■ What you should do ■
Your answer is the lines below, exactly, from the one that contains "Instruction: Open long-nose" through the one that contains "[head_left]", both included.

■ Supplied entries ■
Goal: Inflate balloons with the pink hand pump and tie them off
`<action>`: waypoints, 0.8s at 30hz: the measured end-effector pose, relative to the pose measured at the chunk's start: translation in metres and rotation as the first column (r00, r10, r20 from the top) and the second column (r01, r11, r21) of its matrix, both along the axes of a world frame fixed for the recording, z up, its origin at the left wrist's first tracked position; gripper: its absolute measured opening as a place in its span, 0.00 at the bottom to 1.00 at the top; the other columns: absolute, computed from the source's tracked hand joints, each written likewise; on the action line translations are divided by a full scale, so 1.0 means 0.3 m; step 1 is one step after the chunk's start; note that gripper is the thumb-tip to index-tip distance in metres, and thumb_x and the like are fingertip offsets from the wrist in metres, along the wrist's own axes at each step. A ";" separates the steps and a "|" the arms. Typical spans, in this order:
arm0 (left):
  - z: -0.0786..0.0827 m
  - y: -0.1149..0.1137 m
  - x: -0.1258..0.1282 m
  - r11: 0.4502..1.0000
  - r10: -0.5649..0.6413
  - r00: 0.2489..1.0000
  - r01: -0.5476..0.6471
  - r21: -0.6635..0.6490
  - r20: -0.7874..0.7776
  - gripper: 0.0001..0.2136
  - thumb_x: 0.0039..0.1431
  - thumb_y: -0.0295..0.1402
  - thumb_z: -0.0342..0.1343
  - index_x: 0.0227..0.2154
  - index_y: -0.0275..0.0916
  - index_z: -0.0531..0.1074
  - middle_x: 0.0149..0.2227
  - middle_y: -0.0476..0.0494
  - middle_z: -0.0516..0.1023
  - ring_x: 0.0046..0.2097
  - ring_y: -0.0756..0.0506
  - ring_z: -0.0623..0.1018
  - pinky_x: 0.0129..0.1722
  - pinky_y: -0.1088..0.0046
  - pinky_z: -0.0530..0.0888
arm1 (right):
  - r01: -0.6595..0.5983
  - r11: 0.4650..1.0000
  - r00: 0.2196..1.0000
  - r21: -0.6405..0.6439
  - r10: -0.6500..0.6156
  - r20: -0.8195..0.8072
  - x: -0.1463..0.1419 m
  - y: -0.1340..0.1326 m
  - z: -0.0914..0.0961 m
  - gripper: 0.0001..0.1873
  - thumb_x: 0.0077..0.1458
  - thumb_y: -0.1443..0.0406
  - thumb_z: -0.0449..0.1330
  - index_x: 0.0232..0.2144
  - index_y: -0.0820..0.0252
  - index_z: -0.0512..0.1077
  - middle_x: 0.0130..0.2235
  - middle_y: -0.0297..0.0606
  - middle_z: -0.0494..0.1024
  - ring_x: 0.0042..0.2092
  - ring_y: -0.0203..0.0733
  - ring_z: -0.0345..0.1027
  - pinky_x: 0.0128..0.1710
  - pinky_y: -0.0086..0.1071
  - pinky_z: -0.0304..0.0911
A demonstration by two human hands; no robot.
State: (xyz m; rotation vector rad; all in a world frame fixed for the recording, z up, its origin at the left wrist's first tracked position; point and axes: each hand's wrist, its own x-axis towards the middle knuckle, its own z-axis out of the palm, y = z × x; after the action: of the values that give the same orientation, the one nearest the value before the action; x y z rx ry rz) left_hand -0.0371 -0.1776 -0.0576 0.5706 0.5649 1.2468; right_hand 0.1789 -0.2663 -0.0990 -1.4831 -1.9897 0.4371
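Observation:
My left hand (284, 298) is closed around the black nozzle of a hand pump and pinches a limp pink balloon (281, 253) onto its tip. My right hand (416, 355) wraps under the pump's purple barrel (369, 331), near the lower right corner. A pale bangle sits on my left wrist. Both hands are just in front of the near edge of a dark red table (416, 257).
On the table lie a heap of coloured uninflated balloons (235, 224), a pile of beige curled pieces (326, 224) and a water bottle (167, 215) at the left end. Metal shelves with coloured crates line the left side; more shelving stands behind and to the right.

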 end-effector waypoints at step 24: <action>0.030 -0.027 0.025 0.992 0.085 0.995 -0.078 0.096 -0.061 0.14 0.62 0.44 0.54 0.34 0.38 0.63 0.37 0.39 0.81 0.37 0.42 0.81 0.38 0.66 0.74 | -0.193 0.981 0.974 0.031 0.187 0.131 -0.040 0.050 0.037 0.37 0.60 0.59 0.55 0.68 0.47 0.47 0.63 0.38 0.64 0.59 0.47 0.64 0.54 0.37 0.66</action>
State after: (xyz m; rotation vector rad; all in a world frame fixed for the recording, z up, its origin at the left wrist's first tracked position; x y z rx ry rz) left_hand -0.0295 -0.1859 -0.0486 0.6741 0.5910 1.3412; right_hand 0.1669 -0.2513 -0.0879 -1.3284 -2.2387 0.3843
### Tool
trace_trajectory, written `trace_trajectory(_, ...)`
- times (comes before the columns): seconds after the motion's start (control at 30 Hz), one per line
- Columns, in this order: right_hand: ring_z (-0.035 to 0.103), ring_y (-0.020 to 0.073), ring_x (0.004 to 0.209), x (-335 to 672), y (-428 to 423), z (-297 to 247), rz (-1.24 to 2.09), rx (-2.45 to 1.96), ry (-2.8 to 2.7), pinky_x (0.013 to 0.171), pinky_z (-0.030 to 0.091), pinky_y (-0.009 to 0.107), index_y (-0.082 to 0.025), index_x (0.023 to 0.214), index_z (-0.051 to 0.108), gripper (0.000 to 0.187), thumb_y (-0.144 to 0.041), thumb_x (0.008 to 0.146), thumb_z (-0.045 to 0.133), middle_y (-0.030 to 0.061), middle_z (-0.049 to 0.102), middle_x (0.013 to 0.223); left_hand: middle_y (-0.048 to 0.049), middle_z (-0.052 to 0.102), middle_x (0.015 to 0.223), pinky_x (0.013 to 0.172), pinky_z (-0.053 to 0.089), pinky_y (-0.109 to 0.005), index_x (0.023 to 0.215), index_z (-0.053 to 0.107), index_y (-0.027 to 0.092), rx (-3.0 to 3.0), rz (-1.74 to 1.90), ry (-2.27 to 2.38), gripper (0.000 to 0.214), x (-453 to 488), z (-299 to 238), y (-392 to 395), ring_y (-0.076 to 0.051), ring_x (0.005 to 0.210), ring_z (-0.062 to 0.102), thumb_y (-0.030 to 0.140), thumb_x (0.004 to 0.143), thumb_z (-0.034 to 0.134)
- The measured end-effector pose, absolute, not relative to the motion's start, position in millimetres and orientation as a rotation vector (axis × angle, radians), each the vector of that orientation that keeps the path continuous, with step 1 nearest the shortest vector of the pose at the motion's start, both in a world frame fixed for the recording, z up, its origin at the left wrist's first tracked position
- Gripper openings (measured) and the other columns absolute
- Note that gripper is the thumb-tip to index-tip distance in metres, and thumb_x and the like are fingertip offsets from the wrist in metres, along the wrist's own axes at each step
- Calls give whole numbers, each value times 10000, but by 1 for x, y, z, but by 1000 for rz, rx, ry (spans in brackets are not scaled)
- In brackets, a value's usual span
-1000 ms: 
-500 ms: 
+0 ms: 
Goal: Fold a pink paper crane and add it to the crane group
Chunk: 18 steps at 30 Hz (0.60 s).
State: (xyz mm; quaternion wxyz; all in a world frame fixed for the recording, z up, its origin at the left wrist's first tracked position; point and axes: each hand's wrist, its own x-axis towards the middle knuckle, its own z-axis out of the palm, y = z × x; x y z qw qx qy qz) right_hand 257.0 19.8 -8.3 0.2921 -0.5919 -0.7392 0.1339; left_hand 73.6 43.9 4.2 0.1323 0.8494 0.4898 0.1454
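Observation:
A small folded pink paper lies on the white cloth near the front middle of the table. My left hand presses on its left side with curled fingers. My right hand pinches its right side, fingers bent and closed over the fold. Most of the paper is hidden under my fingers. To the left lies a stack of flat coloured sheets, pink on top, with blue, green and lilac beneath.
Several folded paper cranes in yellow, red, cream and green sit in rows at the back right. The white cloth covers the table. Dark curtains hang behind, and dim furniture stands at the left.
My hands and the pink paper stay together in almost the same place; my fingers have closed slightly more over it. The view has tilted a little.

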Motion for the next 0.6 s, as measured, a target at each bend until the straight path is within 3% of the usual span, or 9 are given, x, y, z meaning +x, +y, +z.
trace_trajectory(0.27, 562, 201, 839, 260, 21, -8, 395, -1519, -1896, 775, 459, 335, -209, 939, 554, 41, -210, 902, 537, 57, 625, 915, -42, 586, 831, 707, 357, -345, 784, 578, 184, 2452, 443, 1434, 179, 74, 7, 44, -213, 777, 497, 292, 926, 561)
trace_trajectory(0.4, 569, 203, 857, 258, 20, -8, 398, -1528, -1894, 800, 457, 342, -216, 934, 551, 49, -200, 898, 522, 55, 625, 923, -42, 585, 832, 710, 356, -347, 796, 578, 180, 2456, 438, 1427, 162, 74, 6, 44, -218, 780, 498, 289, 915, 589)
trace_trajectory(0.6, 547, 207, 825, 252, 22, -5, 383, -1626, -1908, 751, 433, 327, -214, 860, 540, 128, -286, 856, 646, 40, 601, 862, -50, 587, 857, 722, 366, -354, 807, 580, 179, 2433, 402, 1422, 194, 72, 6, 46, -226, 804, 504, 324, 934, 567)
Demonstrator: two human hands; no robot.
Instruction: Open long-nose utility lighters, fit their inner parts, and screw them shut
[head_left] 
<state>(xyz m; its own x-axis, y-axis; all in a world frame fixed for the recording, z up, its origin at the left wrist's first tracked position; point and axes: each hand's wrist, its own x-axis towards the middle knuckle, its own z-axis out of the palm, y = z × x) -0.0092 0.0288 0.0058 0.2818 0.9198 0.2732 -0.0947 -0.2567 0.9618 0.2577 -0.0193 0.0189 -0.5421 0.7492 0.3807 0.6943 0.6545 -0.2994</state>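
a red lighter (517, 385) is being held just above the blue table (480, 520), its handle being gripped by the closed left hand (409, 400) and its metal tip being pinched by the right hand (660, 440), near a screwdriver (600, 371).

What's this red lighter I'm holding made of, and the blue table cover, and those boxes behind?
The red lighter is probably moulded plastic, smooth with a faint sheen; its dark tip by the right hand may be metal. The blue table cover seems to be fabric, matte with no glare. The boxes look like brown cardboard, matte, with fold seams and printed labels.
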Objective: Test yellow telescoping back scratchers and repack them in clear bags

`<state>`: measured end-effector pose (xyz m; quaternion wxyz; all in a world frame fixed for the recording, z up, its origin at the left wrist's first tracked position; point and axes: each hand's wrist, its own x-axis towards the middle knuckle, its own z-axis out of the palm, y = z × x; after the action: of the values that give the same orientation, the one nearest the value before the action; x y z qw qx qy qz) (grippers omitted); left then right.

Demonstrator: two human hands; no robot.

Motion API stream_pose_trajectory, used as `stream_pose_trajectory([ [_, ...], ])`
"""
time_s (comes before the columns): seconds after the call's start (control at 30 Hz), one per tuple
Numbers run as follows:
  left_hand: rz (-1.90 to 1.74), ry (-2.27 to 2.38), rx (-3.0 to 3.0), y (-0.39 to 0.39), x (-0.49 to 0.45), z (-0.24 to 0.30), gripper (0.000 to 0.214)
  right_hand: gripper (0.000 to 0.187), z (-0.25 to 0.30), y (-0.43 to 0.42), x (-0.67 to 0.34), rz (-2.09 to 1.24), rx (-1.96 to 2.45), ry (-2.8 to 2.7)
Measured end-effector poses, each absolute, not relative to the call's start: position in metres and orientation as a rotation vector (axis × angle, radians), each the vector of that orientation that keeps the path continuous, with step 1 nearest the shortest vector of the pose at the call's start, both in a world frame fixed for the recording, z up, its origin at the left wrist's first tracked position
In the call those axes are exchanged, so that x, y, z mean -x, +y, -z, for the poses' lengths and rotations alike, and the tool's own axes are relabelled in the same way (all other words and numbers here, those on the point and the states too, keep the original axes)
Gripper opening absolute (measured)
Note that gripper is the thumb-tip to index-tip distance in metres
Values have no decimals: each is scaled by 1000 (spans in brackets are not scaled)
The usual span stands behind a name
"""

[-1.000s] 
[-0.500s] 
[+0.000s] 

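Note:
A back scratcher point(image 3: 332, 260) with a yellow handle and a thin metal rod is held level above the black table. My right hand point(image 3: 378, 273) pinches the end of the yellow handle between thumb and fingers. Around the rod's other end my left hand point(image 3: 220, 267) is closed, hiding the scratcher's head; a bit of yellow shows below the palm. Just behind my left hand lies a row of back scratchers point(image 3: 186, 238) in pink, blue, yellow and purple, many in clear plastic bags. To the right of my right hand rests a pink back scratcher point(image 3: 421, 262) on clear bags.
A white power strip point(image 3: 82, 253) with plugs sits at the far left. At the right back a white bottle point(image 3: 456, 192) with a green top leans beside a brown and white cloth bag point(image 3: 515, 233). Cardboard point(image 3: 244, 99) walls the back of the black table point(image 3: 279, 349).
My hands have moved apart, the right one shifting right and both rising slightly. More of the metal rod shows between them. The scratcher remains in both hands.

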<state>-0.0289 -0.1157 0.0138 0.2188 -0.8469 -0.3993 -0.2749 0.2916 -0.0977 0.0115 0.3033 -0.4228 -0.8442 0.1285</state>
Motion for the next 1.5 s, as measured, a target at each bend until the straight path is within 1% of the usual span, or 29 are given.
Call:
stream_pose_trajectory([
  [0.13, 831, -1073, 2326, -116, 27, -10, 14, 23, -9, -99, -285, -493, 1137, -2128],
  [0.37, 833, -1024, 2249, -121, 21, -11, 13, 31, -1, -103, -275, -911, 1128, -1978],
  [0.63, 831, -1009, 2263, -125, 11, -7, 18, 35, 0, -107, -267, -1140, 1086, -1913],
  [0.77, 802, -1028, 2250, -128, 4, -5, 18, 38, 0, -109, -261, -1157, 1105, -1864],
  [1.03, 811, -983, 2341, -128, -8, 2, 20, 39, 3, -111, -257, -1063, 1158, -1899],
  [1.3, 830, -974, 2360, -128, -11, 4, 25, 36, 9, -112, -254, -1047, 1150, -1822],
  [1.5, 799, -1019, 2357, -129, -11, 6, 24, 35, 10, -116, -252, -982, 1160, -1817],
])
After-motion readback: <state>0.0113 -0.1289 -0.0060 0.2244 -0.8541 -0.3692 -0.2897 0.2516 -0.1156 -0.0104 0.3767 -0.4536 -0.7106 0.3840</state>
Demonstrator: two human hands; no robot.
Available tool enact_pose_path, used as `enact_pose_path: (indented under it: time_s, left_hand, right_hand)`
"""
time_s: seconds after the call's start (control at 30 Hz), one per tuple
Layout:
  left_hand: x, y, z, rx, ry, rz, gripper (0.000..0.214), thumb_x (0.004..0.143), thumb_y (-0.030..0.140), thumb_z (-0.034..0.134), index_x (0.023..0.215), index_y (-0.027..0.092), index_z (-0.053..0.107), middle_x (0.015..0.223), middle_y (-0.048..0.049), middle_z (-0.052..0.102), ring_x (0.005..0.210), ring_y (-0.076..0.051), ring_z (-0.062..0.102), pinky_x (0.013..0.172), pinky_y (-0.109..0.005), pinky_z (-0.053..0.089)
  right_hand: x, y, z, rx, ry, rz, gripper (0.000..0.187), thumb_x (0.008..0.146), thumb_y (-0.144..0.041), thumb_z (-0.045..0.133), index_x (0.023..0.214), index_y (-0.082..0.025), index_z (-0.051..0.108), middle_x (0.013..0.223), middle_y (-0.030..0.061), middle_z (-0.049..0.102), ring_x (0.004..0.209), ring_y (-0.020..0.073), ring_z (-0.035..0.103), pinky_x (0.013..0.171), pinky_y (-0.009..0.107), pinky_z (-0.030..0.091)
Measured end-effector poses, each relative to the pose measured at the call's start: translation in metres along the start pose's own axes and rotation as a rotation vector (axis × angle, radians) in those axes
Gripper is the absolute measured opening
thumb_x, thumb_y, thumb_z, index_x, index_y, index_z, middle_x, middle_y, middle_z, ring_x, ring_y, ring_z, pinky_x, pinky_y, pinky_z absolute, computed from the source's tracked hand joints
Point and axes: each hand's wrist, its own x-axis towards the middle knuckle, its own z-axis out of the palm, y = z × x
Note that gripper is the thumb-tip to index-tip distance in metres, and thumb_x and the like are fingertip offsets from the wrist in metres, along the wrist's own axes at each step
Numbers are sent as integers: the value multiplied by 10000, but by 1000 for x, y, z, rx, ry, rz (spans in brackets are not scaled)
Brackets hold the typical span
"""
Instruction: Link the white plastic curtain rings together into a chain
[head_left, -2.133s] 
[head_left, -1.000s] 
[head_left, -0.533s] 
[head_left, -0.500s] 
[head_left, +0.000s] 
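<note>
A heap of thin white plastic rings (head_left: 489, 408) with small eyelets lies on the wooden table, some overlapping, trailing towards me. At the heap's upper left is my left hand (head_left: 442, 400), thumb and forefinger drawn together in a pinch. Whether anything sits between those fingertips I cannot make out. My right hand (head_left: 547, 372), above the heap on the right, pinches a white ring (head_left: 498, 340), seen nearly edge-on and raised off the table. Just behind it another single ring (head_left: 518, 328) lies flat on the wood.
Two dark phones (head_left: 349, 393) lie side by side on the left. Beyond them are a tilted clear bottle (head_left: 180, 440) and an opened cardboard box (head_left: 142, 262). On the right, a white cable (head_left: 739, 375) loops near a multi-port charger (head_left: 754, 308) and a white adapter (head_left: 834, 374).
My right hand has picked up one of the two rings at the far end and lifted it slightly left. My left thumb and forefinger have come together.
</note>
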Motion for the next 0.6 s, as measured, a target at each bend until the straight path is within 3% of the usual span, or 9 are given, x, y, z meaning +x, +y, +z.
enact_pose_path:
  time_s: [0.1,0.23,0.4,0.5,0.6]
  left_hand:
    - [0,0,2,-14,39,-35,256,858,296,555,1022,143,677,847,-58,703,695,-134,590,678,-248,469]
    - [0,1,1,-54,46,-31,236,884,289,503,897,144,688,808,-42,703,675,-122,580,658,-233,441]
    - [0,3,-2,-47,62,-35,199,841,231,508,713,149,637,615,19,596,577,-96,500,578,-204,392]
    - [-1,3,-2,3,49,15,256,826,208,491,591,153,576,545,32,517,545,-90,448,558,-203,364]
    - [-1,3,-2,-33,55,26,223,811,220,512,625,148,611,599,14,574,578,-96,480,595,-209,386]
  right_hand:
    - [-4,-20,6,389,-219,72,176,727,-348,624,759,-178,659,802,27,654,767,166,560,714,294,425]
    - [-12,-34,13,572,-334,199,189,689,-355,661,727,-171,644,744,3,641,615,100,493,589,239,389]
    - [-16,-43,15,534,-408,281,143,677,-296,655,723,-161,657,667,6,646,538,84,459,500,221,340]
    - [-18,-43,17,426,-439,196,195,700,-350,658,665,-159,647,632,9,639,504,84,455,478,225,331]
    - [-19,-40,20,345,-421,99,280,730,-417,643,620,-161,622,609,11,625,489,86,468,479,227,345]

■ Response box ■
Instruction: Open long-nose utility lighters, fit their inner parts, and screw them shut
[head_left] 

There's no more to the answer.